The two Governments in power in Great Britain in the period 1845 to 1851 did more in terms of relief efforts and aid programmes than any other Government of any other country affected in Europe, yet you do not hear accusations of genocide leveled in any of the German States, in Russia, the Netherlands, France, Denmark or Norway. Within the British Isles themselves there have been no accusations of genocide voiced by the Scots who suffered a famine no less severe and more prolonged than the Irish. Odd isn't it that those historians asked to study the period were asked to do so just prior to the 150 anniversary of Black '47 and they were all Americans (Couldn't possibly have anything to do with marketing could it?).

In 1984 famine struck in Ethiopia it affected 8 million people, forcibly displaced millions and killed ~1 million (Any parallels in terms of scale?). In 1845 not a single Government in the world could have coped with what happened in Ireland. In 1985 not even a well co-ordinated effort by a combination of the richest countries in the world aided by every modern means of communication, transport, distribution, and with unlimited medical and financial resources managed to cope with what was unfolding in Ethiopia - was that a case of genocide on their part? The austerity measures recently forced upon the Irish Government by the IMF and the EU Commissioners that caused widespread unemployment particularly among the youth of Ireland prompting them to move abroad in an effort to find work - was that "ethnic cleansing" was that "genocide"?

Anyone studying the period and the subject objectively will view all the data and not just the bits that suit any preconceived ideas.
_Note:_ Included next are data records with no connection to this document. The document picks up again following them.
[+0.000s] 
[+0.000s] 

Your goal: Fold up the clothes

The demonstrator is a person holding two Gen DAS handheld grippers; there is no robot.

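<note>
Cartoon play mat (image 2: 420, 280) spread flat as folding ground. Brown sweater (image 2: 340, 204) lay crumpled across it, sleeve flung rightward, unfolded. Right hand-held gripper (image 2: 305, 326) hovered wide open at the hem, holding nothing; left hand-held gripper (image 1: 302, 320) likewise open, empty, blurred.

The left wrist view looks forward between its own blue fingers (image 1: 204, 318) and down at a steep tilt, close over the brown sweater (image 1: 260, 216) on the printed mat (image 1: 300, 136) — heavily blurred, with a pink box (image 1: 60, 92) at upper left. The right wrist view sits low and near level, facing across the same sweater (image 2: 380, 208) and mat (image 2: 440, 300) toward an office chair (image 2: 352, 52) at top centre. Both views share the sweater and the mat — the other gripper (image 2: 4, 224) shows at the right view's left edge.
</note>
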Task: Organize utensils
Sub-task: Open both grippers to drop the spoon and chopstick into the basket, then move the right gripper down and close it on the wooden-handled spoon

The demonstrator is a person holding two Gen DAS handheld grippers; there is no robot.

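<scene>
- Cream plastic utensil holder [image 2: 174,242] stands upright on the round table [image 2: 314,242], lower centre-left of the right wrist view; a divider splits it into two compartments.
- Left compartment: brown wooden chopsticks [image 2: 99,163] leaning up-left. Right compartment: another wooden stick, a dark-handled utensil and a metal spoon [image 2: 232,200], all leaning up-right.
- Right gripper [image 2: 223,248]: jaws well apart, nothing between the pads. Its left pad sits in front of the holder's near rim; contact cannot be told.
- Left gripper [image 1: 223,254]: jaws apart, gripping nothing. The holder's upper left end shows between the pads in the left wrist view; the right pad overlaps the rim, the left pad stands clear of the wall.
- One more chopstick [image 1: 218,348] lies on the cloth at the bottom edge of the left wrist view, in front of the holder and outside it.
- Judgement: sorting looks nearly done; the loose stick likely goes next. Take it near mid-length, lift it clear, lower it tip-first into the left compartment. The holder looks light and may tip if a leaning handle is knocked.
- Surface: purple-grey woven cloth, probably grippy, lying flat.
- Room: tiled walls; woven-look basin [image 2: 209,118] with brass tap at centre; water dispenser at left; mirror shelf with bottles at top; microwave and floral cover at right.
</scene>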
They will not witter on about workhouse closures and ignore the fact that there were 30% more workhouses in Ireland in 1851 than there were in 1845. They will not parrot complete and utter crap about food exports and ignore the food imports that kept over 3 million Irish men, women and children alive in the worst year of the famine. They will not blithely dismiss as irrelevant and unimportant the complexities of the situation as it constantly evolved or difficulties that had to be overcome in terms of communications, planning and logistics.